▶ **Task goal**: Output every entry exactly, without any pictures.

[Dataset items]

·····

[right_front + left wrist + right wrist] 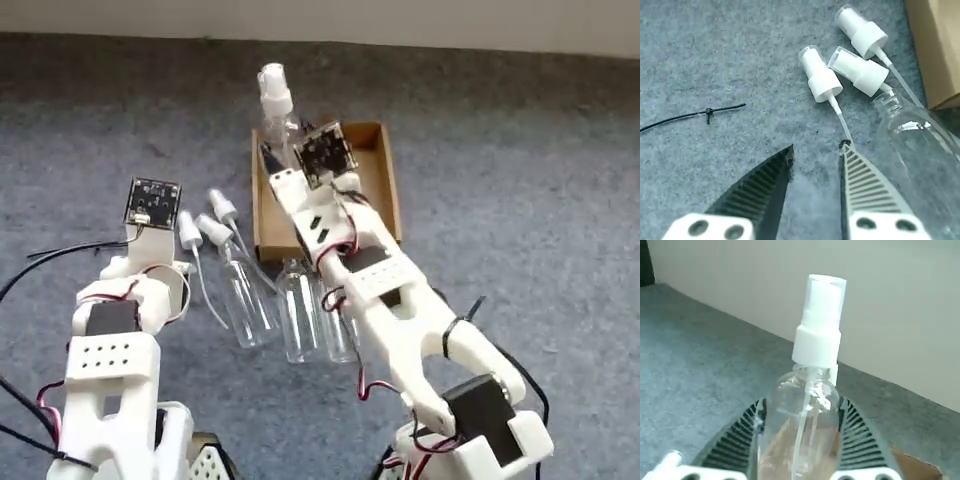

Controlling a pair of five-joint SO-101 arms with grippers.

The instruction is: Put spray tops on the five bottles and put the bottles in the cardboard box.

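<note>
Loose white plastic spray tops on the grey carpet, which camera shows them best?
The left wrist view: the three loose white plastic spray tops lie close up, dip tubes visible, just beyond the open left hand. The high view shows them small, beside the clear plastic bottles.

You have nothing legible to read. The bottle (800,437) in your right pincer (801,404) shows no print, nor do the spray tops (821,75) just ahead of your left pincer (817,146). Any marking on the wrist boards (152,202) is too small to tell.
</note>
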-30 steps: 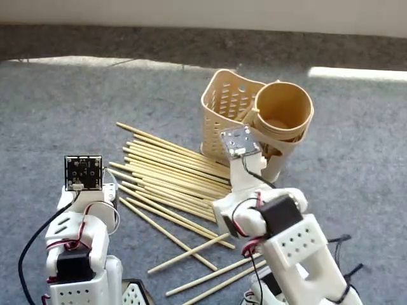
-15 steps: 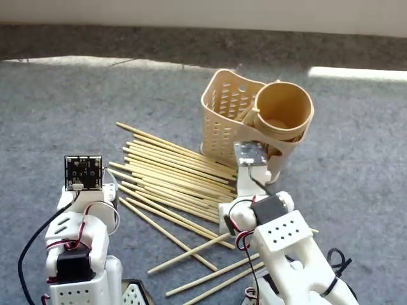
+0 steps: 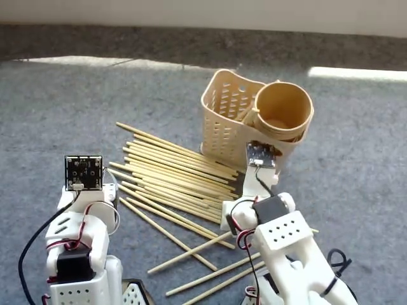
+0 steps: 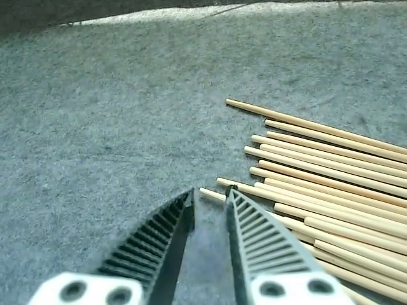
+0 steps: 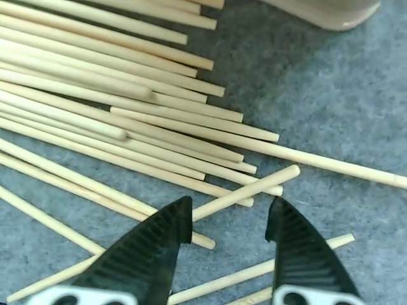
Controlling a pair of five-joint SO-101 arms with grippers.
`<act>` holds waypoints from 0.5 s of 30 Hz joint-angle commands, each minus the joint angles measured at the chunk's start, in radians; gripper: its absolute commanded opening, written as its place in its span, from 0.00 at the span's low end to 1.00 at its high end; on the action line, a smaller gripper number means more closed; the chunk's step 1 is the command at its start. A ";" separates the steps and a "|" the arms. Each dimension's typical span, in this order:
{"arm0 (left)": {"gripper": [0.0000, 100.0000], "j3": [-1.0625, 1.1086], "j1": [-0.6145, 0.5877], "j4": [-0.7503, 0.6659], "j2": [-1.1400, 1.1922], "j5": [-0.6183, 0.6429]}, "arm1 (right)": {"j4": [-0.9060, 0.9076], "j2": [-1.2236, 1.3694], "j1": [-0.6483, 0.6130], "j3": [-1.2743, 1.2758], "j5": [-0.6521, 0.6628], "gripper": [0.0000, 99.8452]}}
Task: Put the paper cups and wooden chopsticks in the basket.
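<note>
- Mostly the wooden chopsticks (image 3: 175,171) lie flat on the grey carpet (image 3: 76,101) beside the basket (image 3: 222,117), long axes running upper left to lower right in the high view; a few loose ones cross them.
- Nested paper cups (image 3: 283,111) lean at the basket, mouth upward.
- Left gripper (image 4: 210,194): jaws slightly apart, empty, at the chopstick ends.
- Right gripper (image 5: 230,206): jaws spread, straddling one loose chopstick.

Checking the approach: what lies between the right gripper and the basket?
Right wrist view: loose wooden chopsticks on grey carpet lie between the open right gripper and the basket.
</note>
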 commanded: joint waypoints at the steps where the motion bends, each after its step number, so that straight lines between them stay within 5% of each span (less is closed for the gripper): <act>1: 0.10 -0.004 -0.008 -0.015 -0.004 0.003 | -0.018 0.005 0.012 -0.004 -0.015 0.20; 15: 0.10 0.015 -0.007 -0.023 -0.004 0.002 | -0.025 0.277 0.008 -0.064 -0.086 0.20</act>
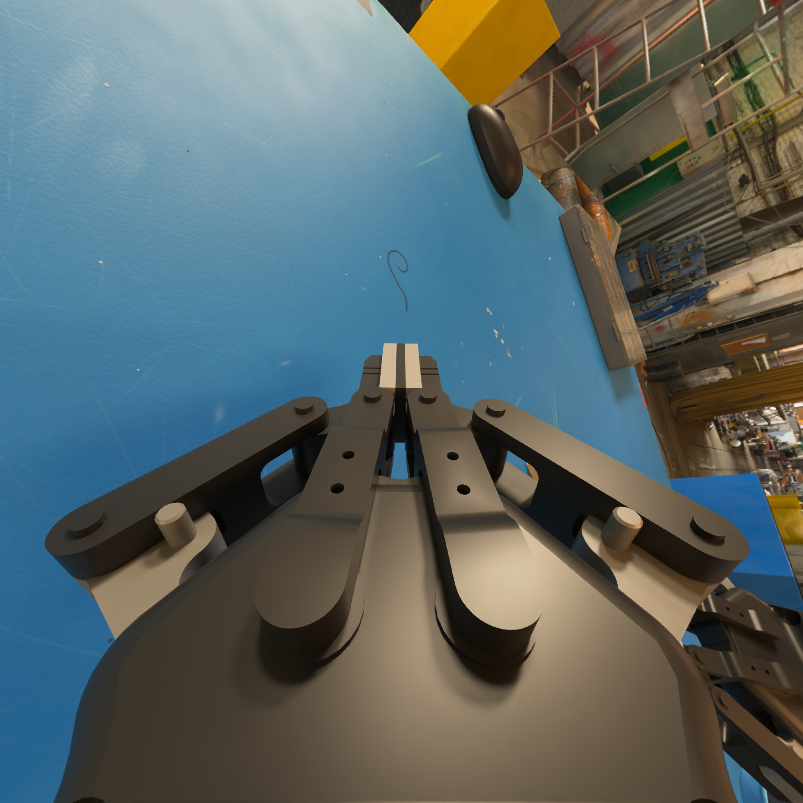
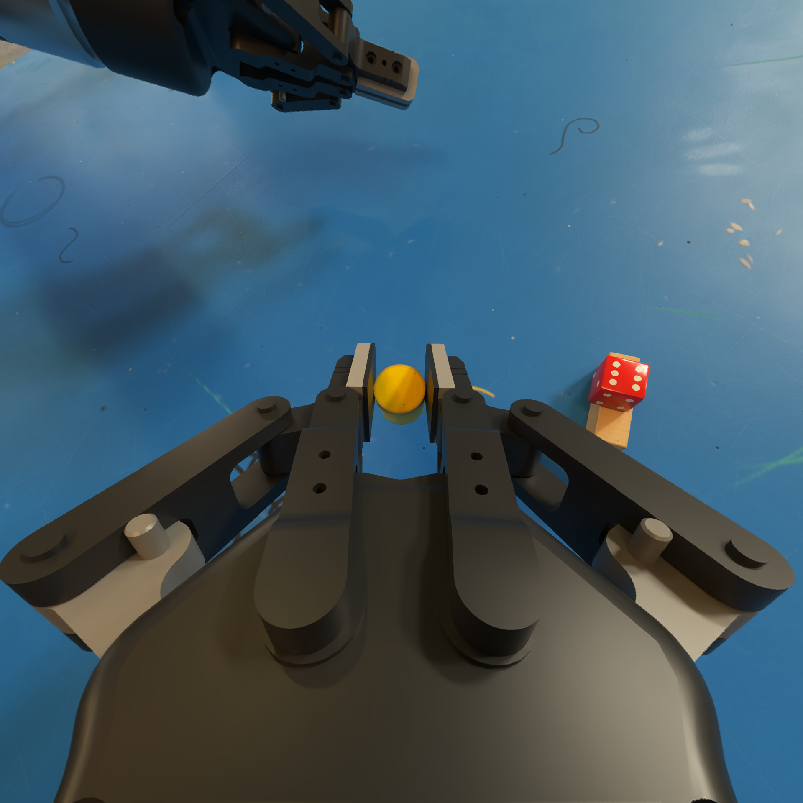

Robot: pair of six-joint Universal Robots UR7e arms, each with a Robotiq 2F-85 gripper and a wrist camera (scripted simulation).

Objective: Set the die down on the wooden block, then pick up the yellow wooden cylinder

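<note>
In the right wrist view, my right gripper [image 2: 399, 386] has its pads against both sides of the yellow wooden cylinder [image 2: 399, 389], seen end-on from above. I cannot tell whether the cylinder is off the blue table [image 2: 434, 239]. To its right, a red die [image 2: 619, 384] with white pips sits on top of a light wooden block [image 2: 608, 428]. My left gripper [image 1: 399, 365] is shut and empty above bare table; it also shows at the top of the right wrist view [image 2: 386, 82].
In the left wrist view, a yellow box [image 1: 482, 48] stands at the table's far edge, with a dark oval object [image 1: 495, 150] and a flat grey slab [image 1: 602, 287] along the right edge. Part of the right gripper [image 1: 747, 660] shows at lower right.
</note>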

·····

▶ **Finished exercise**:
[right_front + left wrist + right wrist] 

Controlling a pair of five-joint SO-101 arms with grippers.

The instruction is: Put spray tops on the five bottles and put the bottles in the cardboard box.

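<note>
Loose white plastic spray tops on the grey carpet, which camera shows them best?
The left wrist view: the three loose white plastic spray tops lie close up, dip tubes visible, just beyond the open left hand. The high view shows them small, beside the clear plastic bottles.

You have nothing legible to read. The bottle (800,437) in your right pincer (801,404) shows no print, nor do the spray tops (821,75) just ahead of your left pincer (817,146). Any marking on the wrist boards (152,202) is too small to tell.
</note>
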-30 steps: 
-15 steps: 
+0 steps: 
+0 steps: 
+0 steps: 
Controlling a pair of five-joint SO-101 arms with grippers.
`<act>` holds waypoints from 0.5 s of 30 Hz joint-angle commands, each minus the joint angles measured at the chunk's start, in radians; gripper: its absolute commanded opening, written as its place in its span, from 0.00 at the span's low end to 1.00 at its high end; on the action line, a smaller gripper number means more closed; the chunk's step 1 is the command at its start. A ";" separates the steps and a "|" the arms. Each dimension's typical span, in this order:
{"arm0 (left)": {"gripper": [0.0000, 100.0000], "j3": [-1.0625, 1.1086], "j1": [-0.6145, 0.5877], "j4": [-0.7503, 0.6659], "j2": [-1.1400, 1.1922], "j5": [-0.6183, 0.6429]}, "arm1 (right)": {"j4": [-0.9060, 0.9076], "j2": [-1.2236, 1.3694], "j1": [-0.6483, 0.6130], "j3": [-1.2743, 1.2758], "j5": [-0.6521, 0.6628], "gripper": [0.0000, 99.8452]}}
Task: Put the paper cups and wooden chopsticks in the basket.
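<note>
- Mostly the wooden chopsticks (image 3: 175,171) lie flat on the grey carpet (image 3: 76,101) beside the basket (image 3: 222,117), long axes running upper left to lower right in the high view; a few loose ones cross them.
- Nested paper cups (image 3: 283,111) lean at the basket, mouth upward.
- Left gripper (image 4: 210,194): jaws slightly apart, empty, at the chopstick ends.
- Right gripper (image 5: 230,206): jaws spread, straddling one loose chopstick.

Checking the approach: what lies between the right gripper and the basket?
Right wrist view: loose wooden chopsticks on grey carpet lie between the open right gripper and the basket.
</note>
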 commanded: joint waypoints at the steps where the motion bends, each after its step number, so that straight lines between them stay within 5% of each span (less is closed for the gripper): <act>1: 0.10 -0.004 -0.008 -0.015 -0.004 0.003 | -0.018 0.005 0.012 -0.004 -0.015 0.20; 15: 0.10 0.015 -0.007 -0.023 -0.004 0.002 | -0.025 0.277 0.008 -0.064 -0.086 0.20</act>

Robot: pair of six-joint Universal Robots UR7e arms, each with a Robotiq 2F-85 gripper and a wrist camera (scripted simulation).

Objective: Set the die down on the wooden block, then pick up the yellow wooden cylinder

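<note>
In the right wrist view, my right gripper [image 2: 399, 386] has its pads against both sides of the yellow wooden cylinder [image 2: 399, 389], seen end-on from above. I cannot tell whether the cylinder is off the blue table [image 2: 434, 239]. To its right, a red die [image 2: 619, 384] with white pips sits on top of a light wooden block [image 2: 608, 428]. My left gripper [image 1: 399, 365] is shut and empty above bare table; it also shows at the top of the right wrist view [image 2: 386, 82].
In the left wrist view, a yellow box [image 1: 482, 48] stands at the table's far edge, with a dark oval object [image 1: 495, 150] and a flat grey slab [image 1: 602, 287] along the right edge. Part of the right gripper [image 1: 747, 660] shows at lower right.
</note>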

With this, there is nothing more to the exercise.